We were in good health and a cavity would often warrant a trip to the dentist.

However, we may have grown up with a sense of doom looming over our heads. Maybe our family ignored us and we were often sad. If that is the case, our parents failed to meet our emotional needs.

Indeed, all families have problems, but unhealthy families do more damage than good.

Families with narcissistic parents do not meet their children’s emotional needs.

The result is a child growing up alone, sad, without a sense of self.

Narcissistic parents prevent their children from developing a personality and that is because they, too, haven’t developed their own personalities.

They believe not helping their offspring separate emotionally from them is the right thing to do.

This leads to the child craving the narcissistic mother’s validation and him/her feeling like they need to prove their worth to them.

When we’re not ourselves but only a reflection of our narcissistic parent, it is quite hard to trust ourselves and take vital life decisions.

Not knowing what we love to do for work, what we love to eat, what type of people resonate with us more, or even the hobbies we’d enjoy can bring much suffering.

This can also make us demand love and respect from the very people who neglected us growing up.

And it is understandable. Anyone who grew up in a narcissistic home is hungry for those emotional goodies: connection, affection, and nourishment.

However, until we accept our narcissistic parent’s inability to empathize with us and fulfill our needs, we’ll struggle a lot.

How to move on?

Jerry Wise, a family and relationship expert, touts the importance of differentiating ourselves from our narcissistic parents and building a self.

He wants those raised in dysfunctional families to understand that they don’t need their parents any longer. Children need their parents to survive, but adults need equal relationships.

If an equal relationship with a narcissistic parent is impossible, he advises the adult child to stop wanting things to change and have limited interaction with them.

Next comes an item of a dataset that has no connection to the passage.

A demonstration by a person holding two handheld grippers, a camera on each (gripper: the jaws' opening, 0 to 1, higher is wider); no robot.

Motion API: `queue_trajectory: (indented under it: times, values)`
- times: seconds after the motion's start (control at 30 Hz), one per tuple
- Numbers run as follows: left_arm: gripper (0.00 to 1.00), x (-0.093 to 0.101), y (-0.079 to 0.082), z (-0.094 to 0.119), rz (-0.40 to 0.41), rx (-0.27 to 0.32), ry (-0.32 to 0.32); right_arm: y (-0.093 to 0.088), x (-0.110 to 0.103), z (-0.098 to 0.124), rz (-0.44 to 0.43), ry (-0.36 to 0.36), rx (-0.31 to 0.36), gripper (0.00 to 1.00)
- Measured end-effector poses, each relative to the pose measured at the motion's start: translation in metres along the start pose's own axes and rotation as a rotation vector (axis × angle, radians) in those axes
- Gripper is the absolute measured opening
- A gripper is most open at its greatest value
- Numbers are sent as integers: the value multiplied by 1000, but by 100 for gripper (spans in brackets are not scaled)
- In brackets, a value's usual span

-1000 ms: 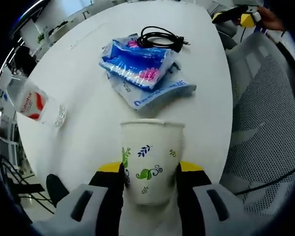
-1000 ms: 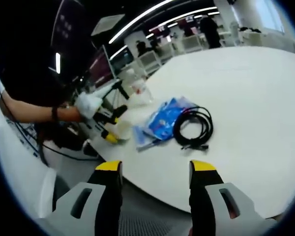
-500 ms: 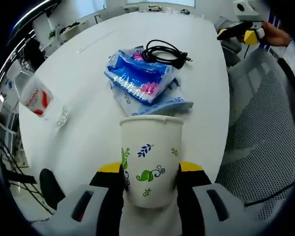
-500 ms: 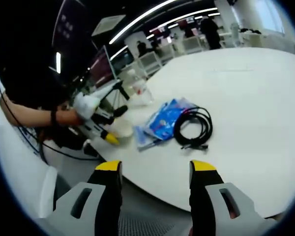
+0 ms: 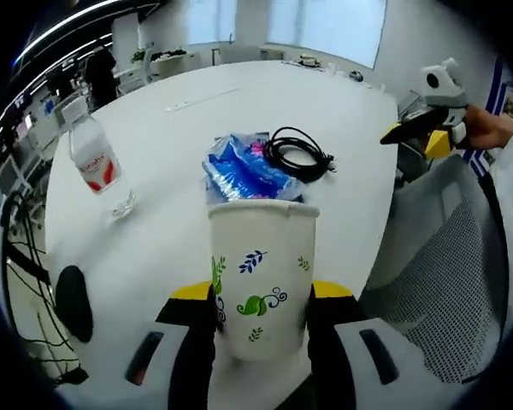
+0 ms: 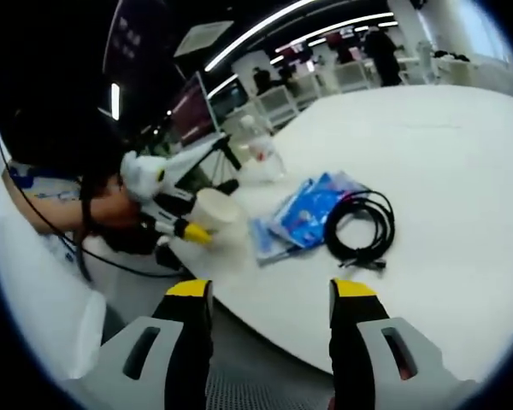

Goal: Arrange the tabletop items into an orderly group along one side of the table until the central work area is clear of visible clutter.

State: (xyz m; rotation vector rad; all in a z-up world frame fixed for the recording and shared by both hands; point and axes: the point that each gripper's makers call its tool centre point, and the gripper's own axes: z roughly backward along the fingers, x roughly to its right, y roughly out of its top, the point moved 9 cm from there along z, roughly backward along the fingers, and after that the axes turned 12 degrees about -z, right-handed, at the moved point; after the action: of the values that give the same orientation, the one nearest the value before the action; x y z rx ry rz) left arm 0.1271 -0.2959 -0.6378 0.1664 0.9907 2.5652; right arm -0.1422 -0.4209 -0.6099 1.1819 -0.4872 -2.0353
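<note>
**Paper cup clamped in my left tongs over the table's near edge**

My left gripper point(image 5: 261, 312) has its jaws pressed against both sides of the paper cup point(image 5: 262, 272), which stands upright and carries a green and blue leaf print. Past the cup, on the round white table point(image 5: 342, 137), lie the blue wet-wipe packs point(image 5: 244, 173), touching the coiled black cable point(image 5: 297, 154) just beyond them. Off to the left stands the water bottle point(image 5: 98, 164), upright with a red label.

My right gripper point(image 6: 269, 320) hangs off the table's edge, jaws apart, nothing between them. From there I see the cup held beside the wipes.
</note>
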Motion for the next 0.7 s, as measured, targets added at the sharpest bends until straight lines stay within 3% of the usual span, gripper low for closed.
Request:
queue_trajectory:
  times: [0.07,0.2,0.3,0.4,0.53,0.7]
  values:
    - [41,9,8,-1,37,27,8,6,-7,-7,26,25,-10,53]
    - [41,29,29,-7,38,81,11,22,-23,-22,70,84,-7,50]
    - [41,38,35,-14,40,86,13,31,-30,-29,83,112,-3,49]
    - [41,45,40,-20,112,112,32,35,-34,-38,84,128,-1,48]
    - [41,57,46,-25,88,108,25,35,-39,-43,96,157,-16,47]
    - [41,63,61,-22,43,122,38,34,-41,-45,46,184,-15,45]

In more severe cases of abuse, Wise encourages us to go “no contact” to prevent further damage to our self-esteem.

Understanding that there is nothing we can do to change our personality-disordered father (or mother) will help us assess this relationship and take the healthy step forward.

Knowing this can shed feelings of shame regarding our inability to connect with our parents.

Wise also promotes the importance of boundaries and that they need to be expressed over and over in this relationship. We need to remind ourselves that it’s our responsibility to keep these boundaries up.

Also, our narcissistic parent does not need to agree with our boundaries for us to feel good. Our family can have their own opinion about what we do and who we are, even if it’s negative.

The goal here is to become OK with our family’s disdain for us.

Grieving the loss

Children raised by emotionally or verbally abusive parents grow up with an impaired sense of self. However, they also struggle with mental health problems. 

study by Amin A. Muhammad Gadit in 2011 and published in the Journal of the Pakistan Medical Association found that verbal abuse like put-downs, swear words, threats, yelling, criticism and nasty remarks lead to mental disorders later in life.

Interacting with a narcissistic parent over an extended period can affect our mental health. However, we can start feeling better about these relationships by grieving what we never had.

Being the child of a narcissistic parent means we’ve suffered a significant loss. We’ve lost a good childhood and beautiful memories of us growing up. We’ve lost a relationship with a brother or a sister. We’ve lost our confidence, our trust, and the ability to experience selfless love.

Grieving an abusive parent is a non-linear process. 

Sometimes we may go back and forth between reconnecting with our narcissistic family and letting them go.

However, if done with the help of a mental health professional, grieving can be less painful. It can also help us shed the shame we have accumulated in our family. The very shame that tells us we’re not good enough.